Abstract
Recent events involving supplier-caused business disruptions bring to the forefront the issue of managing critical suppliers that may exist deep in a supply chain. While managing prominent top-tier, strategic suppliers is well understood, we have only just begun to recognize a different type of critical suppliers we call nexus suppliers. Nexus suppliers can be several tiers removed in the extended supply network and hence may not be in direct contact with the focal buying firm. They are critical because of their structural positions in the supply network. This presentation weaves together a series of papers published in Harvard Business Review (Online), Journal of Operations Management, Journal of Supply Chain Management, and Decision Support Systems. We will consider the concept of nexus suppliers and the development of nexus supplier index (NSI). Using a publicly available data source (i.e., Bloomberg Terminal), the proposed NSI model is empirically implemented for the real-world network of buyers and suppliers extending out to the fourth-tier from Honda Motor Company as a focal company. The development of NSI has been funded by CAPS Research.
Biography
Thomas Choi is a Professor of Supply Chain Management at the W. P. Carey School of Business at Arizona State University. He leads the study of the upstream side of supply chains, where a buying company interfaces with many suppliers organized in various forms of networks. He has published articles in the Academy of Management Executive, Decision Sciences, Harvard Business Review, Journal of Operations Management, and Production and Operations Management.
He currently serves as co-director of the Complex Adaptive Supply Networks Research Accelerator, an international research group of scholars interested in supply networks. He has also worked with numerous public and private organizations including LG Electronics, Samsung, Toyota, Volvo, the U.S. Department of Energy, and a federal government think tank. From 2014 to 2019, he served as Harold E. Fearon Chair of Purchasing Management and Executive Director of CAPS Research, a joint venture between Arizona State University and the Institute for Supply Management. From 2011 to 2014, he served as co-editor in chief for the Journal of Operations Management.

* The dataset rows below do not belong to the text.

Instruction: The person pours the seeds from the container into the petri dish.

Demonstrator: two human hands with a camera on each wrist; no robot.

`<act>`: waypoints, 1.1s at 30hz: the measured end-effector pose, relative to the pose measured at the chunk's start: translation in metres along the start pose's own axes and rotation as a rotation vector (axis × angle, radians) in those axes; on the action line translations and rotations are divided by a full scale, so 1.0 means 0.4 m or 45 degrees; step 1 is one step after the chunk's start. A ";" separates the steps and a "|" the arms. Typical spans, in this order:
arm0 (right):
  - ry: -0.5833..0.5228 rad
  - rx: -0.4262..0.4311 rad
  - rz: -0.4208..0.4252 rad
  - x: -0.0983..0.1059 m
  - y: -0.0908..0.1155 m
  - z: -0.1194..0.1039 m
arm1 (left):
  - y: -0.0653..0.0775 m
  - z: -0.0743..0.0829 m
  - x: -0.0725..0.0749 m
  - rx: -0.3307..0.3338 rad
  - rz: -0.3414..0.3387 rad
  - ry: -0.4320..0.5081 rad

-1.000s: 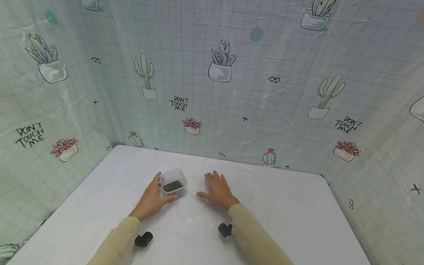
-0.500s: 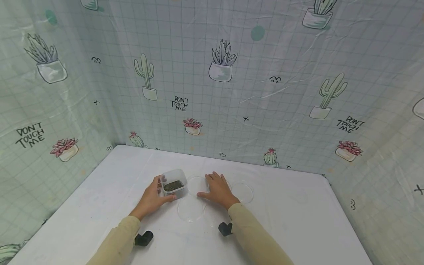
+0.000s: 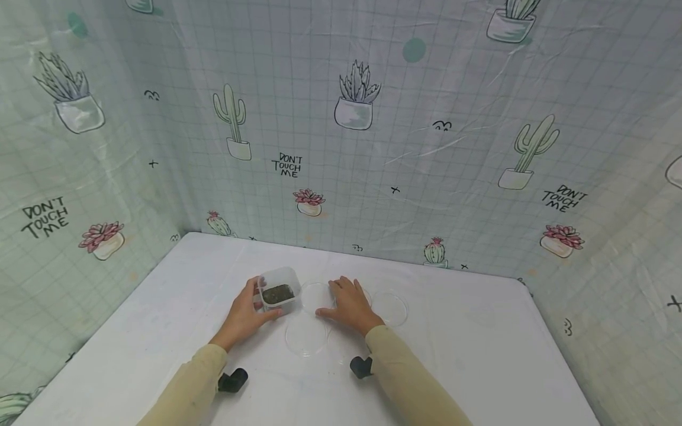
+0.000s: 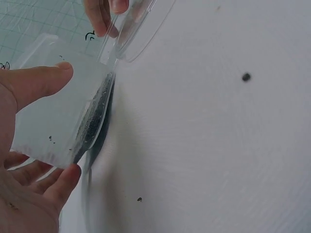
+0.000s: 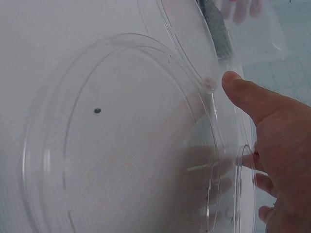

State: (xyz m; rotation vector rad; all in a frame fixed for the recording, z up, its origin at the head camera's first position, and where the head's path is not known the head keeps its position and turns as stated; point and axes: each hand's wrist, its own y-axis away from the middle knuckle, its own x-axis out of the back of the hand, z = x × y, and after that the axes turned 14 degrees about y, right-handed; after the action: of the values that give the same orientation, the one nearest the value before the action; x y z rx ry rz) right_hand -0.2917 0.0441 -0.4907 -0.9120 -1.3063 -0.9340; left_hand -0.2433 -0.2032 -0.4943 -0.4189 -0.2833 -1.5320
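My left hand [image 3: 245,312] grips a clear square plastic container [image 3: 288,305] at the left of the dishes, thumb on the near side and fingers on the far side. Dark green-grey, loose crumbly material [image 3: 278,294] lies in its bottom; the left wrist view shows it low against the base [image 4: 95,114]. My right hand [image 3: 351,305] is spread low among several clear round shallow dishes, its thumb beside the back-left dish [image 3: 316,297]. In the right wrist view the fingers are partly hidden behind a dish edge [image 5: 248,194]; whether they touch it I cannot tell.
A near dish [image 3: 307,335] and a right-hand dish [image 3: 389,309] lie on the white table [image 3: 463,349]. Dark specks [image 4: 246,77] dot the surface. Black camera mounts [image 3: 232,380] hang from both wrists. A patterned curtain [image 3: 394,160] surrounds the back and sides.
The container in my left hand has shifted slightly up and back, and its tilt has changed a little. My right hand and the dishes have stayed nearly still.
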 end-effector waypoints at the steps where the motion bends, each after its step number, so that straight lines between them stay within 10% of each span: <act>1: 0.001 -0.003 -0.004 0.000 0.000 0.000 | -0.001 0.001 0.000 0.001 0.004 -0.006; 33: -0.039 -0.021 -0.027 -0.003 0.000 0.002 | -0.034 0.029 -0.014 -0.158 0.070 -0.113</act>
State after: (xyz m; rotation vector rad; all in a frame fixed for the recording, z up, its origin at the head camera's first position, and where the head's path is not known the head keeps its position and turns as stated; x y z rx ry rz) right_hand -0.2922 0.0450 -0.4919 -0.9298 -1.3382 -0.9513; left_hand -0.2561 -0.1929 -0.4852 -0.5894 -0.2447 -1.4838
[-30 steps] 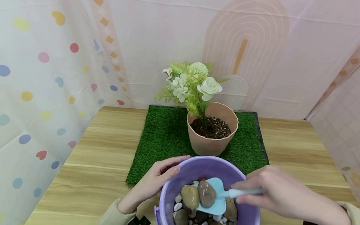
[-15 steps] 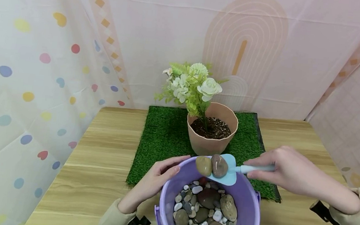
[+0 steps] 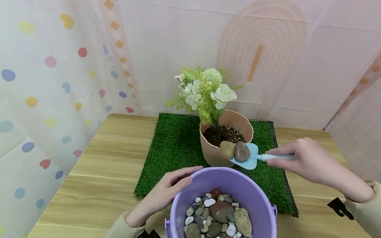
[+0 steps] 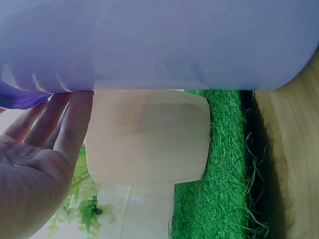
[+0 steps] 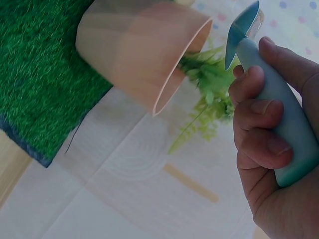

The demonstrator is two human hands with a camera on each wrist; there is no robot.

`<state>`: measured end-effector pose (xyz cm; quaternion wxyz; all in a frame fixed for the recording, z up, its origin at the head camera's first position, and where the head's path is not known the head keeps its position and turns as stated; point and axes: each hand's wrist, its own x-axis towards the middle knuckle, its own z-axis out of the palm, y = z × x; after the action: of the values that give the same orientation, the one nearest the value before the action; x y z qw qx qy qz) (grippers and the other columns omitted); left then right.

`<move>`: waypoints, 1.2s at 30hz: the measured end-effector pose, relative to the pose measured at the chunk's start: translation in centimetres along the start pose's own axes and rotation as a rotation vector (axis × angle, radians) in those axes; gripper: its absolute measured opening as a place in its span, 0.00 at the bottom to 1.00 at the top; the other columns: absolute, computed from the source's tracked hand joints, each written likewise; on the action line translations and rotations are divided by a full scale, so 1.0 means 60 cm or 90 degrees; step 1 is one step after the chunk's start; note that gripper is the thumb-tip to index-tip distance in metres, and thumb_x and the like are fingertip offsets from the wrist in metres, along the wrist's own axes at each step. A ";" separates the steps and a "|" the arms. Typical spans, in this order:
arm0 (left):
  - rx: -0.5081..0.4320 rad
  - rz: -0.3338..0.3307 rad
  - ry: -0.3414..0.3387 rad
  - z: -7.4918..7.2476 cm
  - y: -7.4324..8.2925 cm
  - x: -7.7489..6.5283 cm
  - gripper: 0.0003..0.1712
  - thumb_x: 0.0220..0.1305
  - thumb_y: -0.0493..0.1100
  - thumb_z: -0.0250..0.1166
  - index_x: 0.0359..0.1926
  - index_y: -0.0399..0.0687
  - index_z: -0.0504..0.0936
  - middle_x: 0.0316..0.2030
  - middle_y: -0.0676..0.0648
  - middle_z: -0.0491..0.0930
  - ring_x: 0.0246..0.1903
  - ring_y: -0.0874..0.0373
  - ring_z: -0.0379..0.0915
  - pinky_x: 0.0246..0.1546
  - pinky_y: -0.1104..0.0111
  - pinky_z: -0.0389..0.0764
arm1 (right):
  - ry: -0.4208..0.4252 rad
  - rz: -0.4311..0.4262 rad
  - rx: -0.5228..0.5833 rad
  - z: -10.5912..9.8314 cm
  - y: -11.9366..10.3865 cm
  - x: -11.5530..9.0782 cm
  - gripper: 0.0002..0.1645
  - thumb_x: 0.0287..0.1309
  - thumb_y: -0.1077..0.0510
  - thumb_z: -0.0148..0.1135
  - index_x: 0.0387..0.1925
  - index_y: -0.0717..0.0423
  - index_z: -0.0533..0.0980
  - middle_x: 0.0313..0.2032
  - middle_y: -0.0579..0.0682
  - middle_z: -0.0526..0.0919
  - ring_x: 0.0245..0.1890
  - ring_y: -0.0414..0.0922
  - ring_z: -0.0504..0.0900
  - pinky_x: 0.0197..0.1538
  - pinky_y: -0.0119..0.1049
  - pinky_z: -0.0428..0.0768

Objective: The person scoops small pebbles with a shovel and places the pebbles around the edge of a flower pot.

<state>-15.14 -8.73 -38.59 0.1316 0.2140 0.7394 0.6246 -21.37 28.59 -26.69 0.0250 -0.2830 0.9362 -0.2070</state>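
Observation:
My right hand (image 3: 309,161) grips the handle of a light blue toy shovel (image 3: 251,163); in the right wrist view the fingers curl round the handle (image 5: 279,109). Two smooth stones, a tan one (image 3: 227,150) and a grey-brown one (image 3: 242,152), lie on the blade. The blade hangs at the front right rim of a peach flowerpot (image 3: 214,154), and whether it touches the pot I cannot tell. Against the left side of a purple bucket (image 3: 226,175) rests my left hand (image 3: 167,189), its fingers fairly straight. Inside the bucket are several large stones and many small pebbles (image 3: 213,230).
White flowers with green leaves (image 3: 206,90) stand in dark soil (image 3: 231,134) in the pot. Under the pot lies a green turf mat (image 3: 171,147) on a wooden table (image 3: 111,172). Patterned cloth (image 3: 170,38) hangs behind and at both sides.
My right hand has lifted the shovel with its two stones out of the bucket and moved it forward to the flowerpot's rim. My left hand has stayed on the bucket.

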 end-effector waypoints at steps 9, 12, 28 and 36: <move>0.011 0.010 0.003 0.000 -0.001 0.001 0.26 0.83 0.43 0.50 0.76 0.43 0.71 0.71 0.36 0.77 0.62 0.51 0.83 0.58 0.70 0.85 | 0.012 0.033 -0.007 -0.002 0.026 0.037 0.16 0.65 0.49 0.73 0.50 0.51 0.90 0.15 0.39 0.80 0.14 0.31 0.49 0.21 0.28 0.57; 0.018 0.008 0.006 0.000 -0.001 0.001 0.26 0.84 0.44 0.50 0.76 0.44 0.72 0.71 0.37 0.76 0.63 0.43 0.82 0.59 0.70 0.84 | 0.014 0.038 -0.014 -0.003 0.033 0.055 0.15 0.66 0.49 0.72 0.49 0.51 0.91 0.19 0.42 0.85 0.14 0.32 0.50 0.21 0.29 0.58; 0.008 0.006 -0.002 0.001 -0.002 0.001 0.26 0.84 0.45 0.50 0.76 0.45 0.72 0.72 0.38 0.76 0.59 0.72 0.81 0.58 0.73 0.83 | -0.030 0.083 -0.050 0.005 0.046 0.137 0.15 0.67 0.49 0.70 0.48 0.52 0.91 0.22 0.44 0.87 0.18 0.40 0.64 0.26 0.35 0.62; 0.012 0.004 0.003 0.001 -0.001 0.001 0.26 0.84 0.44 0.50 0.76 0.44 0.72 0.72 0.37 0.76 0.59 0.72 0.81 0.57 0.72 0.84 | -0.040 0.083 -0.068 0.008 0.046 0.165 0.16 0.66 0.46 0.70 0.43 0.52 0.92 0.28 0.48 0.92 0.20 0.40 0.72 0.29 0.35 0.70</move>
<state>-15.14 -8.65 -38.65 0.1261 0.2161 0.7449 0.6185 -31.01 25.13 -27.55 0.0525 -0.2286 0.9610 -0.1461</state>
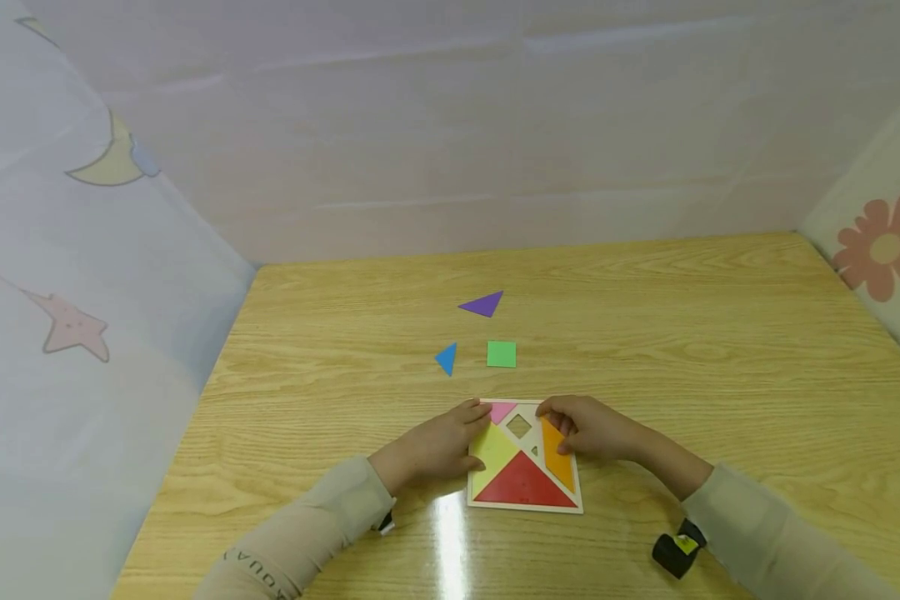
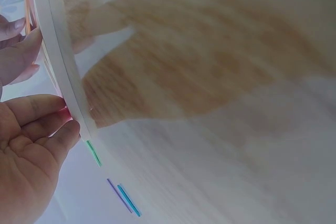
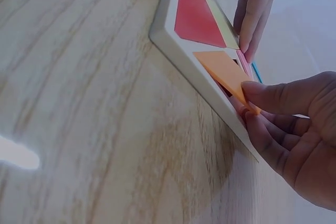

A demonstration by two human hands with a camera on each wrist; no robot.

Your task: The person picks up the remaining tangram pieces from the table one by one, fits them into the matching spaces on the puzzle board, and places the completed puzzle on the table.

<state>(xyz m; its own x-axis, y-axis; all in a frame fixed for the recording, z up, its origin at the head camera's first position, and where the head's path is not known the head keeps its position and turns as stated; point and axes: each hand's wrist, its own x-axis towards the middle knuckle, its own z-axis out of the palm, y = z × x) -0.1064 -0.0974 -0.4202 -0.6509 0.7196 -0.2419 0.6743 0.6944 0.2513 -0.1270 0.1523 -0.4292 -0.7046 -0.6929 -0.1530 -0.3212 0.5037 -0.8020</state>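
Observation:
A square white tangram board (image 1: 527,507) lies on the table in front of me. My right hand (image 1: 591,427) pinches the orange parallelogram piece (image 1: 557,457) between thumb and fingers at the board's right side. In the right wrist view this orange piece (image 3: 223,72) is tilted, its near end raised above the tray. My left hand (image 1: 438,442) rests on the board's left edge, fingers extended near the pink triangle (image 1: 501,412) and thumb over the yellow triangle (image 1: 495,454). A red triangle (image 1: 523,483) fills the near part of the board.
Beyond the board lie a green square (image 1: 502,354), a blue triangle (image 1: 447,358) and a purple triangle (image 1: 484,304). Two cut-outs show in the board's bare area, one a diamond-shaped hole (image 1: 519,427). A printed cloth wall (image 1: 495,150) stands behind the wooden table (image 1: 330,333).

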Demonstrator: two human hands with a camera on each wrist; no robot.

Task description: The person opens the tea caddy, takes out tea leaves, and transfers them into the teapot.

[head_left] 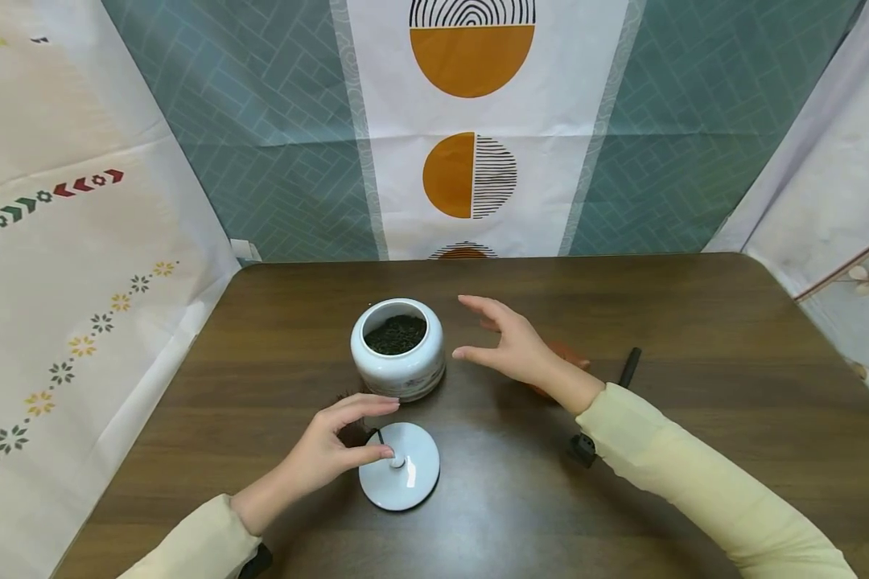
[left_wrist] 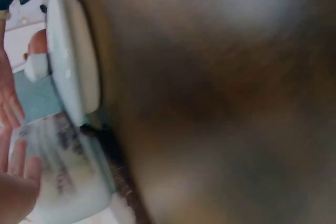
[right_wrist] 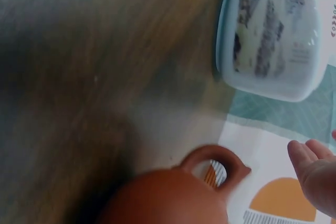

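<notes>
A white lid point(head_left: 413, 482) with a small knob point(left_wrist: 37, 67) lies on the table, knob up. My left hand point(head_left: 333, 434) hovers over its left side, thumb and fingers spread. The thumb tip overlaps the knob in the head view, but the left wrist view shows the fingers point(left_wrist: 18, 163) apart from it. Behind the lid stands a white round jar point(head_left: 398, 370), uncovered, with dark loose tea leaves point(head_left: 397, 334) inside. To the right of the jar, my right hand point(head_left: 510, 342) is held in the air, thumb and fingers parted and holding nothing.
A reddish-brown clay teapot point(right_wrist: 168, 198) stands under my right forearm, mostly hidden in the head view. A black stick-like handle point(head_left: 630, 367) lies beyond that forearm. Something dark and thin point(left_wrist: 123, 182) lies by the jar, partly behind my left hand. Patterned cloths hang around the table.
</notes>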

In 2012, he was recognized as the Distinguished Operations Management Scholar by the OM Division at the Academy of Management. Since 2018, he has been listed as a Highly Cited Researcher by Clarivate Analytics for having “multiple highly cited papers that rank in the top 1% by citations for field and year in Web of Science.” Most recently, a 2019 analysis of supply-chain research by Babbar et al. ranked Choi’s publications among the most globally influential from 2001 to 2015.